Extreme partitioning

Extreme partitioning
By Mitchell S. Alexander, Courtesy of Embedded Systems Programming
Oct 5 2005 (13:59 PM)
URL: http://www.embedded.com/showArticle.jhtml?articleID=171203272

Technical skill is mastery of complexity, while creativity is mastery of simplicity. --Sir Erik Christopher Zeeman, Catastrophe Theory-Selected Papers 1972-1977, Reading, MA: Addison-Wesley, 1977.

The esteemed mathematician Sir Erik Christopher Zeeman is notable in part because of his work on catastrophe theory, which later bore the concept popularized in the motion picture, The Butterfly Effect. This area of study is based on the idea that small changes in the initial conditions of a dynamic system can cause large changes in the long term, some of which are often unpredictable. In many ways catastrophe theory parallels the design of complex embedded systems. Small changes in the initial design of a complex embedded system can often have an unpredictable outcome and have a significant impact on the final system performance.

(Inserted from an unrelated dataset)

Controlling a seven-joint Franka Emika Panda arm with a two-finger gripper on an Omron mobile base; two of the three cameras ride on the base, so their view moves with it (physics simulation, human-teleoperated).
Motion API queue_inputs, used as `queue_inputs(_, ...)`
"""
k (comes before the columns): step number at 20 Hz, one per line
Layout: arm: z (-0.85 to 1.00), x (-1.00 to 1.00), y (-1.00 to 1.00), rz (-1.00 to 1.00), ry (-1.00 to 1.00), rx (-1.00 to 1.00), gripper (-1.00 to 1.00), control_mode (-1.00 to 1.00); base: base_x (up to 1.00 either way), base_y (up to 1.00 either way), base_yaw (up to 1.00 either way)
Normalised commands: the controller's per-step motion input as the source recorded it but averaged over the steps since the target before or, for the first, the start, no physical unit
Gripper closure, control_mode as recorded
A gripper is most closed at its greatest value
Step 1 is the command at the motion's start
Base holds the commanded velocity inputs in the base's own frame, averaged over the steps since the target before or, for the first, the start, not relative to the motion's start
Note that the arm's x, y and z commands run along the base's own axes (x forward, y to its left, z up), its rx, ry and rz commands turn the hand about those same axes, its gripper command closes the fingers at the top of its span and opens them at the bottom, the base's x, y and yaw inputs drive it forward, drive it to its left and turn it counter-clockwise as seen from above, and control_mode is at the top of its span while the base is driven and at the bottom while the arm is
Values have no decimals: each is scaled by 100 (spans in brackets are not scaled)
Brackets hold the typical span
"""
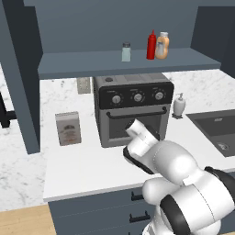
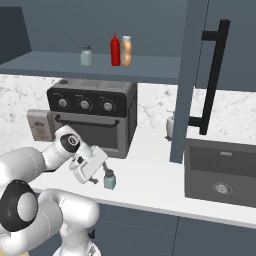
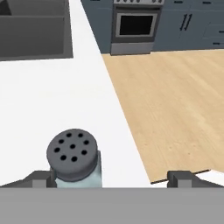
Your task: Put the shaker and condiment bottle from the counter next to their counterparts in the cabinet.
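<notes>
The shaker [image 2: 109,180] [image 3: 74,155], pale teal with a grey holed cap, stands upright on the counter [image 2: 150,185] near its front edge. My gripper [image 2: 100,174] [image 3: 111,179] is open and low beside it. In the hand view the shaker sits between the fingertips, close to the left one [image 3: 41,178]. On the cabinet shelf [image 1: 92,62] the red condiment bottle [image 1: 151,45] [image 2: 115,50] stands against the orange white-capped bottle [image 1: 162,46] [image 2: 126,51]. A paler shaker [image 1: 126,52] [image 2: 86,55] stands a little to their left.
A dark toaster oven [image 1: 133,108] stands on the counter just behind my arm. A small box [image 1: 68,128] is to its left, a soap dispenser [image 1: 179,104] and a sink [image 1: 215,128] to its right. An open cabinet door [image 2: 192,75] with a black handle hangs over the counter.
</notes>
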Motion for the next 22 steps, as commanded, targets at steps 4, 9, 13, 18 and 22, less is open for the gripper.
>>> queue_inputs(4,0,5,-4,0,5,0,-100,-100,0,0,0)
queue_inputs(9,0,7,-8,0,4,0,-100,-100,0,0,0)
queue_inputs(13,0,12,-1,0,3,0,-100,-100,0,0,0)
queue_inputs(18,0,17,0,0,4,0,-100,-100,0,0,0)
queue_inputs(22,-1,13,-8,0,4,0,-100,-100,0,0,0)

Most embedded system design is engineered using the technical skills of an engineering team to master the complexity of the design. However, in certain situations, designs naturally lend themselves to the simplicity of creative, elegant solutions. Sometimes these solutions embrace the hardware/software partitioning tradeoffs associated with increasing the chip count in favor of reducing firmware and software development time.

Twenty-nine processors
Some may call it overkill, others may call it wasteful; I call it extreme partitioning.

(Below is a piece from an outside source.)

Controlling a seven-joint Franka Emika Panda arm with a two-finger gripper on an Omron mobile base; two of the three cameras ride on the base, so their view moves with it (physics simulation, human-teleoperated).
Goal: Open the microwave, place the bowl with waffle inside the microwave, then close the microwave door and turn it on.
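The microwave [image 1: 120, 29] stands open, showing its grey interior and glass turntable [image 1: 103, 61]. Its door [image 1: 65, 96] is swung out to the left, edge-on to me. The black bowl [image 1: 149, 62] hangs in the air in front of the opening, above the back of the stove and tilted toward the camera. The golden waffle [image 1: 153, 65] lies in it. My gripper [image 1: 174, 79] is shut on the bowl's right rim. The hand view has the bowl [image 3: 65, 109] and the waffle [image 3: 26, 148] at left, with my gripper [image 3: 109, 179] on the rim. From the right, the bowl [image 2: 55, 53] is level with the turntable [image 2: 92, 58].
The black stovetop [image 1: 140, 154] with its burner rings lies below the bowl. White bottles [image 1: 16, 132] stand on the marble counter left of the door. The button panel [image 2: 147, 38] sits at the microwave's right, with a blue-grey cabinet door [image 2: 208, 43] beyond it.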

Many of the designs that my team works on are low-volume, fast-development projects with relatively high non-recurring engineering (NRE) costs. The desire to keep risk at a minimum is very strong. One method that helps to mitigate this risk is to use extreme partitioning. I define extreme partitioning as the use of extra hardware, often multiple processors dedicated to specific tasks, to greatly simplify the software-development effort. An example of this practice is demonstrated through the architecture of third-generation power feed equipment (PFE) for the telecommunications industry. This complex system, shown here in Figure 1, powers transoceanic fiber optic repeaters for voice and data lines. This single sophisticated system makes use of 29 processors: 25 are programmable and four are embedded in commercial off-the-shelf components. Twenty-nine processors in a single product!

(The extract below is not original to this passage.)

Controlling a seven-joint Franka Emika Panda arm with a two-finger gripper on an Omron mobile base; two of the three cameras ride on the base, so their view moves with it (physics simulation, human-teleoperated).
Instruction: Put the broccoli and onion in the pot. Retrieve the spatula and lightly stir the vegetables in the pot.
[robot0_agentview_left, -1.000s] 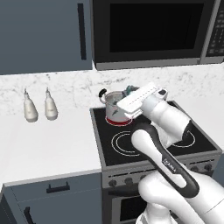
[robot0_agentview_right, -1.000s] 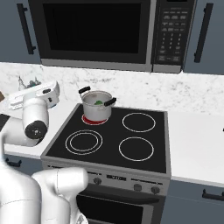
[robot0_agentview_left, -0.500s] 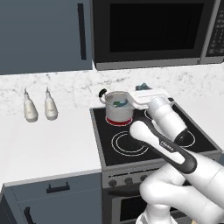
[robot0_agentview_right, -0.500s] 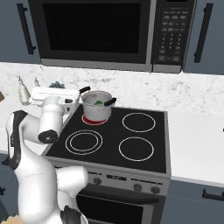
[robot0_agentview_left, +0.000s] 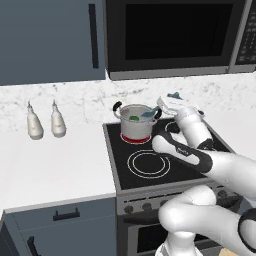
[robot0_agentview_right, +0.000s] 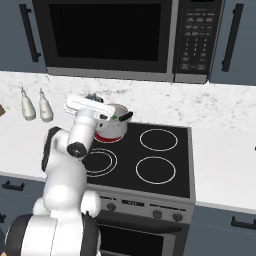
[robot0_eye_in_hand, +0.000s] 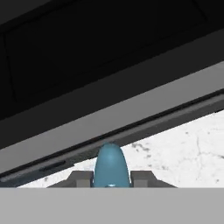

Figure 1: Third-generation PFE product with twenty-nine processors

Design goals
Several goals pertaining to the embedded system were defined in the early stages of the development life cycle for the PFE:

• Deliver working prototypes within one year
• Reduce risks due to embedded architecture problems and firmware development as much as possible
• Use resources in parallel to reduce development time

Extreme partitioning is a perfect match for this complex product. Decomposing complex tasks into simpler ones helps to deliver products with shorter development times, as well as reducing risk. By using multiple processors, an engineer or programmer can be assigned to each processor type, an arrangement that maximizes resource use in a parallel fashion. This division of labor is ideal for shops that have access to the necessary resources.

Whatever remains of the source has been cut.